§ Work required
Every entry should come back exactly as written, minus the pictures.

§ Recorded information
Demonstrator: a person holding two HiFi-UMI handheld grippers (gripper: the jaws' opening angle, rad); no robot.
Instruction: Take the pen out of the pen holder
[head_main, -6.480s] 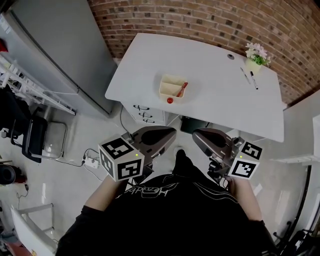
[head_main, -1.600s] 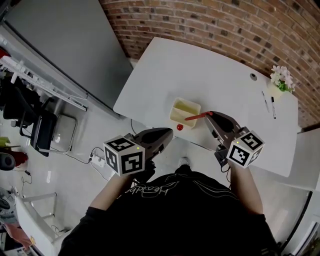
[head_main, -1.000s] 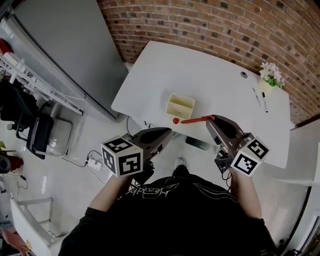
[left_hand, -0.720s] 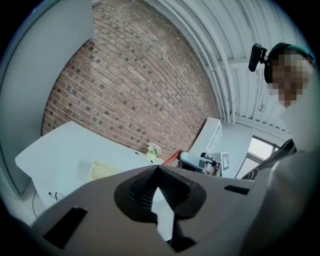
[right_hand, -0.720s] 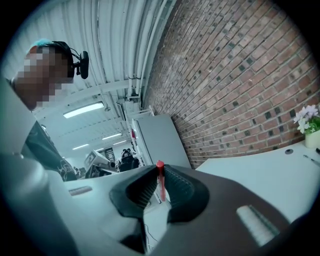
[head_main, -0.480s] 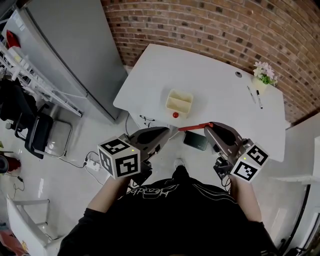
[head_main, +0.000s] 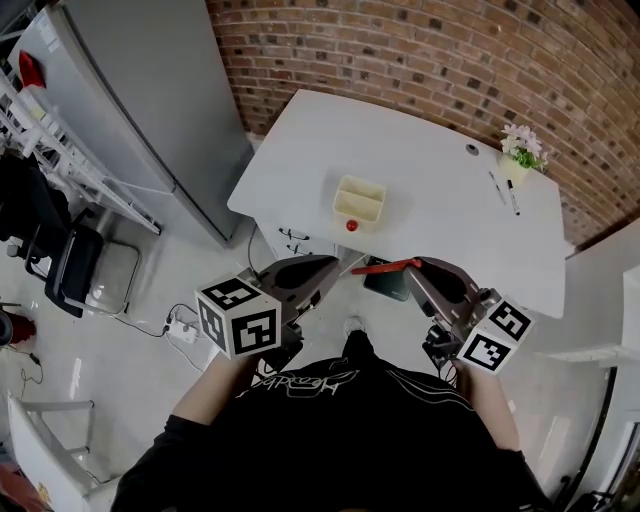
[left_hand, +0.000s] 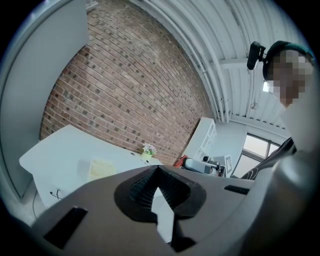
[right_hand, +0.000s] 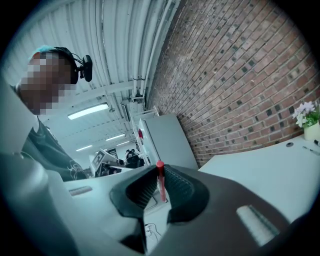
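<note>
The left hand-held gripper (head_main: 333, 263) hangs below and left of the pen holder (head_main: 360, 200), off the near edge of the white surface (head_main: 430, 170). Its own view shows its jaws together with nothing between them (left_hand: 157, 172). It looks parked there as the spare hand, clear of the work.

The cream pen holder stands on the surface near that edge, with no pen visible in it. A small red round thing (head_main: 351, 226) lies on the surface just in front of it; what it is cannot be told.

The right hand-held gripper (head_main: 413, 266) is below and right of the holder, clamped on the red pen (head_main: 385, 266). The pen sticks out sideways from the jaws towards the left gripper, well clear of the holder and past the surface's edge. In the right gripper view it stands pinched between the ribbed pads (right_hand: 160, 181). By my reading, the pen is already out and is being carried off.

Far right of the holder stands a flower pot (head_main: 518, 152), with two loose pens (head_main: 512, 198) beside it.

Count: two grippers, one holder, one red pen, one red round thing, one pot, two loose pens.
</note>
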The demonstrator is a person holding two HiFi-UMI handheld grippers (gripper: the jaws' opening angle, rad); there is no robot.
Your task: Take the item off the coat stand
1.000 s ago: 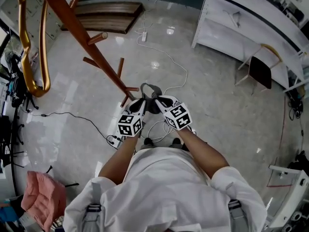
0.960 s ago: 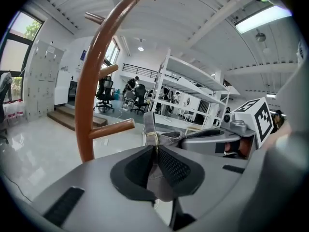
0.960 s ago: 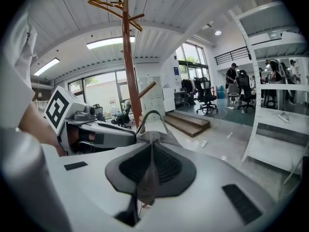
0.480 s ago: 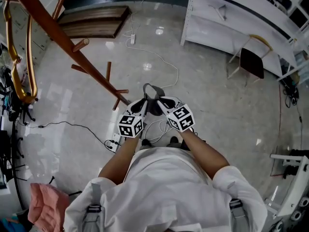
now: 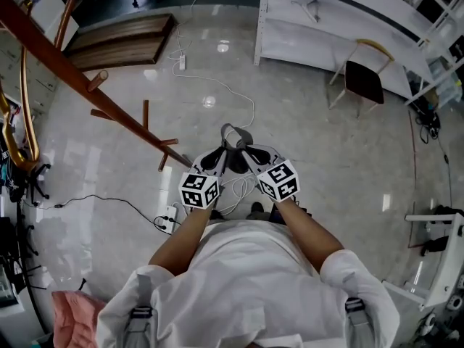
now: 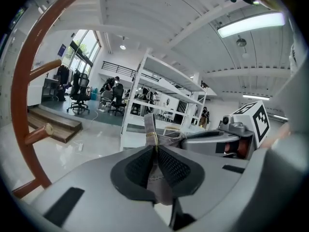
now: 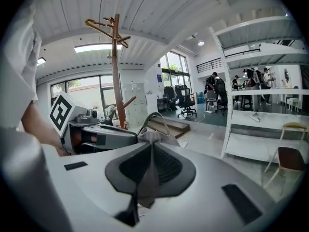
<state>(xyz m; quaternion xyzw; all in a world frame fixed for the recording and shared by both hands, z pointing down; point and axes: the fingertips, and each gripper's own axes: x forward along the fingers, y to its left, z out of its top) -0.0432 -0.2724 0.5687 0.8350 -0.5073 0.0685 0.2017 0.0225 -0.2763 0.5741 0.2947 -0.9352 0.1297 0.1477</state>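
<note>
On the left, the slanting coat stand (image 5: 109, 109) and its pegs (image 5: 145, 114) bar the way, the lowest peg near the left tongs (image 5: 215, 156). A grey cloth item (image 5: 243, 138) fills the gap to the right tongs (image 5: 250, 155). Ahead and rightward the floor (image 5: 326, 158) lies open up to the shelving (image 5: 326, 38) and chair (image 5: 362, 78).

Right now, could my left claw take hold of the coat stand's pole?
Probably not. The left claw is shut on the grey fabric item, which the right claw also grips, and the coat stand stands off to the left, apart from both.
</note>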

§ Response
Demonstrator: a person holding two HiFi-UMI handheld grippers (gripper: the jaws' opening angle, rad); no robot.
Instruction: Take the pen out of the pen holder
[head_main, -6.480s] 
[head_main, -1.600s] 
[head_main, -1.000s] 
[left_hand, -0.720s] 
[right_hand, -0.720s] 
[head_main, -0.480s] 
[head_main, +0.000s] 
[left_hand, +0.000s] 
[right_hand, +0.000s] 
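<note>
The left hand-held gripper (head_main: 333, 263) hangs below and left of the pen holder (head_main: 360, 200), off the near edge of the white surface (head_main: 430, 170). Its own view shows its jaws together with nothing between them (left_hand: 157, 172). It looks parked there as the spare hand, clear of the work.

The cream pen holder stands on the surface near that edge, with no pen visible in it. A small red round thing (head_main: 351, 226) lies on the surface just in front of it; what it is cannot be told.

The right hand-held gripper (head_main: 413, 266) is below and right of the holder, clamped on the red pen (head_main: 385, 266). The pen sticks out sideways from the jaws towards the left gripper, well clear of the holder and past the surface's edge. In the right gripper view it stands pinched between the ribbed pads (right_hand: 160, 181). By my reading, the pen is already out and is being carried off.

Far right of the holder stands a flower pot (head_main: 518, 152), with two loose pens (head_main: 512, 198) beside it.

Count: two grippers, one holder, one red pen, one red round thing, one pot, two loose pens.
</note>
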The demonstrator is a person holding two HiFi-UMI handheld grippers (gripper: the jaws' opening angle, rad); there is no robot.
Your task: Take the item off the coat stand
1.000 s ago: 
0.960 s ago: 
0.960 s ago: 
0.480 s ago: 
now: 
now: 
now: 
<state>(xyz m; quaternion xyzw; all in a world frame fixed for the recording and shared by both hands, z pointing down; point and axes: the fingertips, and each gripper's own axes: x forward along the fingers, y to its left, z out of its top) -0.0432 -0.2724 0.5687 0.8350 -0.5073 0.0685 0.2017 0.0225 -0.2763 0.5741 0.2947 -0.9352 0.1297 0.1477</state>
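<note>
On the left, the slanting coat stand (image 5: 109, 109) and its pegs (image 5: 145, 114) bar the way, the lowest peg near the left tongs (image 5: 215, 156). A grey cloth item (image 5: 243, 138) fills the gap to the right tongs (image 5: 250, 155). Ahead and rightward the floor (image 5: 326, 158) lies open up to the shelving (image 5: 326, 38) and chair (image 5: 362, 78).

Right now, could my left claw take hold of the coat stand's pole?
Probably not. The left claw is shut on the grey fabric item, which the right claw also grips, and the coat stand stands off to the left, apart from both.
</note>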

The exercise was answered completely.